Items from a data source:
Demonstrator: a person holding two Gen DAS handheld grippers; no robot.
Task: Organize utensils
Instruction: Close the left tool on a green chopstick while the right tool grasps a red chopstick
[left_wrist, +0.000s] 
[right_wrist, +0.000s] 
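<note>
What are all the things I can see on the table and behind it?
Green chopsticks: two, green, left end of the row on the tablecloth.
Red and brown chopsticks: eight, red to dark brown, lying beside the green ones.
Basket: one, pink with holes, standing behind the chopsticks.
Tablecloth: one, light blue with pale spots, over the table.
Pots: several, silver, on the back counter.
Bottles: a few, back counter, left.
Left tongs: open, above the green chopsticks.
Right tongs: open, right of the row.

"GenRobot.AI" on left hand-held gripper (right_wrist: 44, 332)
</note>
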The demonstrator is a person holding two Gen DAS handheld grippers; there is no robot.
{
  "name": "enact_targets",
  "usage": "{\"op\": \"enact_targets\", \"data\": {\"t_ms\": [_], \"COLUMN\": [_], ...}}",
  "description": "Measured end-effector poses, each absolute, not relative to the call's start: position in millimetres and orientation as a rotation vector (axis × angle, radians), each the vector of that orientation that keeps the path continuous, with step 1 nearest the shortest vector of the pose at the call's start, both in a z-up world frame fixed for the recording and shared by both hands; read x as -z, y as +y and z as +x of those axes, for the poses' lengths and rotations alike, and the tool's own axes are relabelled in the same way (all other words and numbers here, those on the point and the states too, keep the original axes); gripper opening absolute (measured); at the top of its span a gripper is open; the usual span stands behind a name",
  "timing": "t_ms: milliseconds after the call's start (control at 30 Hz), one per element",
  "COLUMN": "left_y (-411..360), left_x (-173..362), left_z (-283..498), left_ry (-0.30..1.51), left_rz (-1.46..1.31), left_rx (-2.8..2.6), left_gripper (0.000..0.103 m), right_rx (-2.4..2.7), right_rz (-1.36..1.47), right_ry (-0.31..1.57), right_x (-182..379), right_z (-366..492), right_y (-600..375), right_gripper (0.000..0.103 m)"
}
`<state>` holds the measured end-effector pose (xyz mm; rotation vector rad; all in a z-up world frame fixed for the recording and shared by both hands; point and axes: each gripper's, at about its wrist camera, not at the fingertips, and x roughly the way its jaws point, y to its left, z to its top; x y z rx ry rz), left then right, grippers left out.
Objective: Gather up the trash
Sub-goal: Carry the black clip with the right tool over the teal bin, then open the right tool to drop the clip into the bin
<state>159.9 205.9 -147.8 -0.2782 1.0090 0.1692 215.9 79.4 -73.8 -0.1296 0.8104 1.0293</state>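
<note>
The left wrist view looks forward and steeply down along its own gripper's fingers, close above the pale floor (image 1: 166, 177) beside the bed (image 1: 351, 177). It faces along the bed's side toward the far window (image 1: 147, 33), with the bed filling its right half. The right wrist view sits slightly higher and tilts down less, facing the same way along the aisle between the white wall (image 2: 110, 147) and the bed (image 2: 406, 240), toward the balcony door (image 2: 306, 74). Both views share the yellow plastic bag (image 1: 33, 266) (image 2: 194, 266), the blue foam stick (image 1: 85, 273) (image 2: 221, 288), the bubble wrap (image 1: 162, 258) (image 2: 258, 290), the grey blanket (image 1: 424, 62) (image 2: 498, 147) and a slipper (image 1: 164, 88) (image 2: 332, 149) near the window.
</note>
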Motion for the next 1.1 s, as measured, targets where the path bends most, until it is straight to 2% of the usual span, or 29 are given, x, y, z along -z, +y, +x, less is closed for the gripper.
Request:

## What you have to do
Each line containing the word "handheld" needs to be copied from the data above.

## Solution for this task
Demonstrator: a person holding two Gen DAS handheld grippers; no robot.
The demonstrator is a person holding two Gen DAS handheld grippers; there is no robot.

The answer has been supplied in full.